- _WORK INSTRUCTION_: Those lines of the data that hold the word "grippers" are to be copied out.

- _INFORMATION SUPPLIED_:
○ ○ ○

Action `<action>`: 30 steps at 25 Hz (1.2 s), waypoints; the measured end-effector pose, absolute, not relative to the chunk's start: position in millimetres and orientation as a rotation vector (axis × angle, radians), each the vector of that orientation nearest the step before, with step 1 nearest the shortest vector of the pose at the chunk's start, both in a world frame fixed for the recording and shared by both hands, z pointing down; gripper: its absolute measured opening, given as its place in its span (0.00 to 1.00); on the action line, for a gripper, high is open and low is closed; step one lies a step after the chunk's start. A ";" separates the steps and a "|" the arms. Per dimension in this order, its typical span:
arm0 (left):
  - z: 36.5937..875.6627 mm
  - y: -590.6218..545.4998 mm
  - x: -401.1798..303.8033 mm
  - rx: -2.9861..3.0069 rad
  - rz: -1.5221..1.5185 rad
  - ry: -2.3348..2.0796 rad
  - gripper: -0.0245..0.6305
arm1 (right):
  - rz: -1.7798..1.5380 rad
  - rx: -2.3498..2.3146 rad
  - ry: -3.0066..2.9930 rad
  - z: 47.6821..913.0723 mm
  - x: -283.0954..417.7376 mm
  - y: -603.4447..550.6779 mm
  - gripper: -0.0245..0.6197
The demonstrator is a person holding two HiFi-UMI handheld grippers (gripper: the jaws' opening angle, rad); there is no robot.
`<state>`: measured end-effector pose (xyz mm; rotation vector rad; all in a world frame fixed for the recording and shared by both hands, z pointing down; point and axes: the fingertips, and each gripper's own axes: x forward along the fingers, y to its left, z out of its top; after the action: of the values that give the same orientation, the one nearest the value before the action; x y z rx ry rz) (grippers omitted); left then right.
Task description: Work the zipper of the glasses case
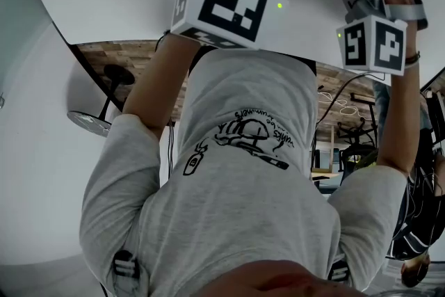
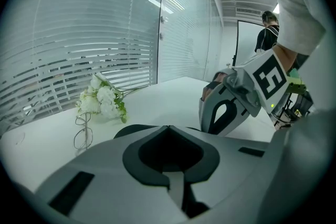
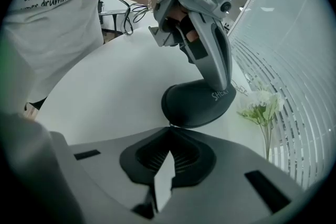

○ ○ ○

- _RESPONSE TO THE TASK_:
The demonstrator is a person holding two HiFi-UMI handheld grippers (gripper: the jaws' opening angle, rad); there is no robot.
`<state>`: measured end-effector pose (xyz mm; rotation vector rad; all in a world frame fixed for the recording and shared by both hands, z pointing down; point and axes: the fingertips, and each gripper's own axes: x forward along the fingers, y to its left, z out of its top; after the action: of the values that give the same orientation, the one nearest the value before the action; x y z rx ry rz) (grippers omitted); left then right.

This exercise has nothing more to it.